We both had a different understanding of {{page creator}} and we seemingly both though the other party was probably unfamiliar with AfD/the template, when we are both familiar with AfD and the template. I apologise for the fact that my comment - upon rereading - certainly can be insulting. It was meant in good faith as a clarification to the closing admin. I hope we can agree to disagree w.r.t. {{page creator}}. I thought I would remove your notice, in the same way one would remove {{unsigned}} that was added to a signed statement, but I understand that there is a genuine disagreement w.r.t. to the use of {{page creator}} and that my removal "in the heat of the moment" could easily be seen as bad faith. Therefore, I do apologise for the removal of the notice, which was merely the result of a misunderstanding. Can I suggest that we both remove accusations about "unfamiliarity" from the AfD page and that you either remove the accusation about editing other people's comments (or, if you really want to keep it there, clarify it as meaning that an "unsigned" notice was removed)? I suppose COVID-19 and the lockdown puts us all in a more attack-y mode, so I hope we can resolve this peacefully. MrClog (talk) 09:05, 5 May 2020 (UTC)

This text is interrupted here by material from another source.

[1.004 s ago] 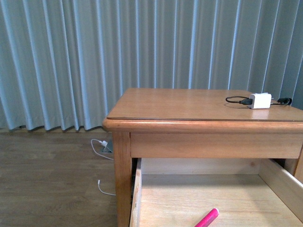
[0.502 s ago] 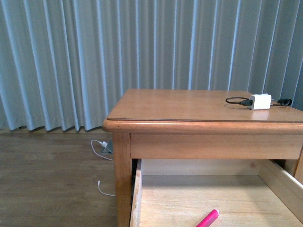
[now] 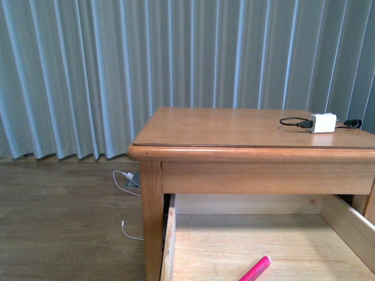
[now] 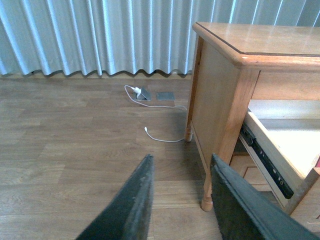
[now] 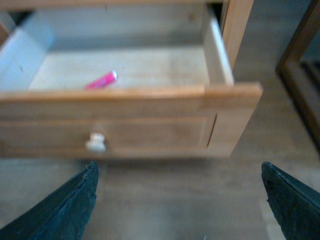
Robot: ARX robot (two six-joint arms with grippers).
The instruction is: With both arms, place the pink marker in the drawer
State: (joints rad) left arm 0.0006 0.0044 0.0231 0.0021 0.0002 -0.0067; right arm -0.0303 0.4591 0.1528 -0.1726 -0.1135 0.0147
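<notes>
The drawer (image 3: pixel 170 243) stands open under the top of the wooden bench (image 3: pixel 234 127), and the only thing I can see in it is the pink marker (image 3: pixel 256 268). It lies flat on the pale floor of the drawer, slanted, clear of both side walls and towards the front panel. In the right wrist view the marker (image 5: pixel 101 80) shows as a short, thick, hot-pink stick with a whitish tip at one end, though that view is blurred. The front view cuts off its near end.

The drawer (image 5: pixel 150 131) has a honey-coloured front with a recessed rectangular panel and one round knob (image 5: pixel 95 142). Its inside is lighter, bare wood with a faint grain. The bench has a smooth top with a rounded edge. On its far right side sits a small white charger block (image 3: pixel 323 123) with a black cable (image 3: pixel 291 123) looped beside it.

The left claw (image 4: pixel 182 200) is spread open with nothing in it, out over the wood-plank floor (image 4: pixel 75 150) beside the bench leg. The right claw (image 5: pixel 175 200) is spread wide and empty too, in front of the drawer and below its knob. Behind everything hangs a pleated grey-blue curtain (image 3: pixel 88 70), and a thin white cord (image 4: pixel 160 137) lies on the floor.
</notes>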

By the way, one further thing i don't like is how, here, you clearly enough acknowledged that I did not call anyone an idiot, but there you left pretty clear assertion that I did. You wrote there "I misintepreted the comment as meaning that those other than the "badgerers" are not idiots, as opposed to the "badgerers"." Which seems pretty clearly implying that one side or the other are idiots. I did not say or mean that, I was stating that repetitive, predictable badgering, which you have continued with (e.g. the question you posed to GhostInTheMachine), is insulting and implies you think that others are idiots. At this point, I don't want you to "clarify" or anything else there, just drop it.

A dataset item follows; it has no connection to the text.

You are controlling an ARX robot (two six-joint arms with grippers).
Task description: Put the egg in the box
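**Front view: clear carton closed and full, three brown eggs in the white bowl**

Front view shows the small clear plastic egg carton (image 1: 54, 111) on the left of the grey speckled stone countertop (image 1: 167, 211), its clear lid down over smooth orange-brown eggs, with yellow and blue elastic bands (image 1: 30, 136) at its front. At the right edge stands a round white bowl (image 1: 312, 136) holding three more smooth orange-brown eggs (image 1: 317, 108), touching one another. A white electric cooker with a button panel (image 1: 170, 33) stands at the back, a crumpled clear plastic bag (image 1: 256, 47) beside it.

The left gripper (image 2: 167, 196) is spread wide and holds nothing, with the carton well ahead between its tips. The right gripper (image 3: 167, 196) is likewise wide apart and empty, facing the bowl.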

I don't agree that a closer would think votes were removed, based on my statement. I am not inclined to negotiate with you what I will write there. Partly because I don't want to invest even more in trying to figure out what you changed and did not change, before or since this discussion started. The basic agreement, here, I understood was that we would not write more there. However I thought it was okay for me to make the general statement there, meant magnaminously, that there had been apparent misunderstanding and editing, explainable by language barrier based on what you said here and unfamiliarity with AFD process. Neither explanation seems valid any longer, though.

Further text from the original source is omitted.